On Fri, Sep 29, 2017 at 6:48 AM, mathieu stumpf guntz <
psychoslave(a)culture-libre.org> wrote:
By the way is there an official policy or whatever
document regarding
Scribunto evolutions?
Not that I know of. The biggest technical blocker to having Scribunto use a
newer version of Lua is that 5.2 heavily changed how function environments
work, so we'd have to redo the sandboxing and put it through a fresh
security review.
Ok, thank you. I guessed that each Scribunto process
was hugely sandboxed,
especially as everything seems to be done to prevent passing information
between successive invocations of the same module. I hadn't thought of
possible side effect on PHP execution as explained in the ticket.

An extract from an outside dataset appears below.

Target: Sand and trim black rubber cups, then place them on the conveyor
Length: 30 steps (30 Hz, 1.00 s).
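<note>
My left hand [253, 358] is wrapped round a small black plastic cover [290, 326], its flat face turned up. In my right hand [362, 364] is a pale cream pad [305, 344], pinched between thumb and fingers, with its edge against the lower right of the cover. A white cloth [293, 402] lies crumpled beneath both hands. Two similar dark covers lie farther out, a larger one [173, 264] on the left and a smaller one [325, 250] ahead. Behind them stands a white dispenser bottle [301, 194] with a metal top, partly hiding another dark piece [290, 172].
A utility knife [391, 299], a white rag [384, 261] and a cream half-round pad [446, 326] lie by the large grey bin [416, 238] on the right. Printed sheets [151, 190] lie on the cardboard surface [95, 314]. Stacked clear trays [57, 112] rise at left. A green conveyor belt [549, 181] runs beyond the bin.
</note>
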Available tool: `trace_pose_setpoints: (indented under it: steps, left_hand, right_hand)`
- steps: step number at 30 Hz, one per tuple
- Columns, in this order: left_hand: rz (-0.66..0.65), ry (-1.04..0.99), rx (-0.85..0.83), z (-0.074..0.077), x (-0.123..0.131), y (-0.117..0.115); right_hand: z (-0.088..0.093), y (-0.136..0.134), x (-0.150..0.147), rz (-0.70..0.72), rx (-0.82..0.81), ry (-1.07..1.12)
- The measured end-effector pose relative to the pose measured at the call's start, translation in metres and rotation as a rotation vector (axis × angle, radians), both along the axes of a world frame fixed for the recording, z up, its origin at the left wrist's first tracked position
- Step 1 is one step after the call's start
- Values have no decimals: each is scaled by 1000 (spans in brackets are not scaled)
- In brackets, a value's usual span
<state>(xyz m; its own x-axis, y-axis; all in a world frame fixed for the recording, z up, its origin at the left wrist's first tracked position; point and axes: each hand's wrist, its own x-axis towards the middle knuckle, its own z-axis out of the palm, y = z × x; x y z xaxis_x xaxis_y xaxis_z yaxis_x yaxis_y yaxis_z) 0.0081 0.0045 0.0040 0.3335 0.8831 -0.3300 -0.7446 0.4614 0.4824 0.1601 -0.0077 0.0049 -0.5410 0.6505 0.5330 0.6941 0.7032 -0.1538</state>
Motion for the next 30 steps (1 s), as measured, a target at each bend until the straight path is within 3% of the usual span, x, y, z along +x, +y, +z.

The problem with os.setlocale is that it's global to the whole process, not
inside the sandbox. When using luastandalone that's less of an issue since
the Lua code runs in a separate process (but we still don't start a new
process for each #invoke on the page), but when running with the luasandbox
PHP extension it shares the process.
Do we have some nice (or even ugly) schema of
PHP/Scribunto execution
process so I could have a clearer representation of what's happening when I
grab a webpage of a mediawiki article with some Scribunto invocation?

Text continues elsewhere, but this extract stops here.